On the held-out set of this specific investigation,
the final trained network obtained a 90.8% accuracy when evaluated relative to the original clinical report label.
Inter-Rater Human Reviewer Agreement:
Individual human reviewer agreement with the average consensus was overall excellent,
with individuals reporting Cohen’s Kappa coefficient from 0.91-0.94 (Fig. 3).

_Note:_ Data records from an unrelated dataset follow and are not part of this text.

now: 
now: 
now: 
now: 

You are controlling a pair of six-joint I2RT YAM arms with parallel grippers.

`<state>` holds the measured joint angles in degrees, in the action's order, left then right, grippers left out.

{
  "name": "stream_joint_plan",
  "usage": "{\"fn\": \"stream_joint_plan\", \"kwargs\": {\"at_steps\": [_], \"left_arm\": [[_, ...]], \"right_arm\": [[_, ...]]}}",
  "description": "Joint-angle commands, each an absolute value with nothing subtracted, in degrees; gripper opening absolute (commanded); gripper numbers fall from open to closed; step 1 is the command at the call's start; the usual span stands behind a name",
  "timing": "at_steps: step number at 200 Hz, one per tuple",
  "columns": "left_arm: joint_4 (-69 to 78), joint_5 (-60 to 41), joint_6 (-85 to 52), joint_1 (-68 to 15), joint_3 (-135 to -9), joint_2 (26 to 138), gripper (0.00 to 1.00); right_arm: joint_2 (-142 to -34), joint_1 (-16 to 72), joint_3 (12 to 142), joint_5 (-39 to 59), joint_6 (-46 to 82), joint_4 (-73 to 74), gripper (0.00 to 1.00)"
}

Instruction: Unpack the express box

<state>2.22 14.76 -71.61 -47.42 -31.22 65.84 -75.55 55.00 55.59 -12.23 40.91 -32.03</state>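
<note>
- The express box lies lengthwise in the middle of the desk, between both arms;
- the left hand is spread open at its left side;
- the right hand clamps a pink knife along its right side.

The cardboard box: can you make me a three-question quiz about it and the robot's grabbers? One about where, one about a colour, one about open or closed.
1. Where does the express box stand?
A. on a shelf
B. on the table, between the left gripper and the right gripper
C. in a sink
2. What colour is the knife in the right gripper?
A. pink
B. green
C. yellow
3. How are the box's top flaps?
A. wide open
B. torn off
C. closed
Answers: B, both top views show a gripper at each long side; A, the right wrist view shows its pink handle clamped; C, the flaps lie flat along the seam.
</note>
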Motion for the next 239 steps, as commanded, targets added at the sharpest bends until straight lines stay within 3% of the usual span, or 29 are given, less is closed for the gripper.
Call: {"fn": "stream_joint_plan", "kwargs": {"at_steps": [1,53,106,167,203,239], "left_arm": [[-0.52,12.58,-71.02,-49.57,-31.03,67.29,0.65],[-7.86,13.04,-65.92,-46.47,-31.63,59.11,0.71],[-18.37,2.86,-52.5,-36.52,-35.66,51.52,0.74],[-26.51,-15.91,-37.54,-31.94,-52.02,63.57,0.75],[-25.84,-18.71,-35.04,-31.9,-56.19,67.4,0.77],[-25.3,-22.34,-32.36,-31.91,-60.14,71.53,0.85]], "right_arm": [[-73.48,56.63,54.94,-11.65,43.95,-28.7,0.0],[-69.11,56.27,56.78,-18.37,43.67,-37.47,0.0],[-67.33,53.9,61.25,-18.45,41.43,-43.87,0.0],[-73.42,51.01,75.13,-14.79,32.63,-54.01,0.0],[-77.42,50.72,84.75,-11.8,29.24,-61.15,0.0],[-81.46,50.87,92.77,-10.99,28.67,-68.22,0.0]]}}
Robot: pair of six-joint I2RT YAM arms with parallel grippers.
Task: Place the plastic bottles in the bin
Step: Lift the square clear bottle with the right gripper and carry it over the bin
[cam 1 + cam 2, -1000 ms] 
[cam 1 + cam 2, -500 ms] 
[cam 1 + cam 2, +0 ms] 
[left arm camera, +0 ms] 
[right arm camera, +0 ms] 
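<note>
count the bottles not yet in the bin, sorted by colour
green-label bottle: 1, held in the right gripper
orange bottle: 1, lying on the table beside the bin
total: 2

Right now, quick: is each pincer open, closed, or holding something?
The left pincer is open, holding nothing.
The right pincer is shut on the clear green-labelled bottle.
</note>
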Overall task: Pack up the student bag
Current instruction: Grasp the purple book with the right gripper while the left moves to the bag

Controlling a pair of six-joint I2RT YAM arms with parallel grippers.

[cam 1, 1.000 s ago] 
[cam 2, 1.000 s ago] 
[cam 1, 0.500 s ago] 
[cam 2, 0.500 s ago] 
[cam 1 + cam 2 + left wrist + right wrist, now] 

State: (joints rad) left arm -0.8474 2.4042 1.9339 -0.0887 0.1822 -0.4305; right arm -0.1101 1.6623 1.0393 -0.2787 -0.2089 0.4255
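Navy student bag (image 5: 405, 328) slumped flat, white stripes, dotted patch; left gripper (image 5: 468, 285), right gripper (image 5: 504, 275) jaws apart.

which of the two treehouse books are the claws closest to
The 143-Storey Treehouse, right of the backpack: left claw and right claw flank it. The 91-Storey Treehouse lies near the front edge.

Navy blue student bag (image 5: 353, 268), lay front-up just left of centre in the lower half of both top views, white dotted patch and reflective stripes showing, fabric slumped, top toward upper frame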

While some of this is attributable to the derivation of consensus from the individual rating themselves,
no major discrepancies or outliers were noted amongst the reviewers.
AI vs Human Reviewer Agreement:
IRR analysis with a linearly weighted Cohen’s kappa demonstrated very good agreement (κ=0.87) between the CNN and the mammographers consensus,
however with lesser agreement than the lowest scoring radiologist’s agreement (Fig. 3: Radiologist 3; κ=0.91).
Kendall’s Coefficient of Concordance weight yielded a weight of 0.945 between the CNN and consensus readings (Fig. 4).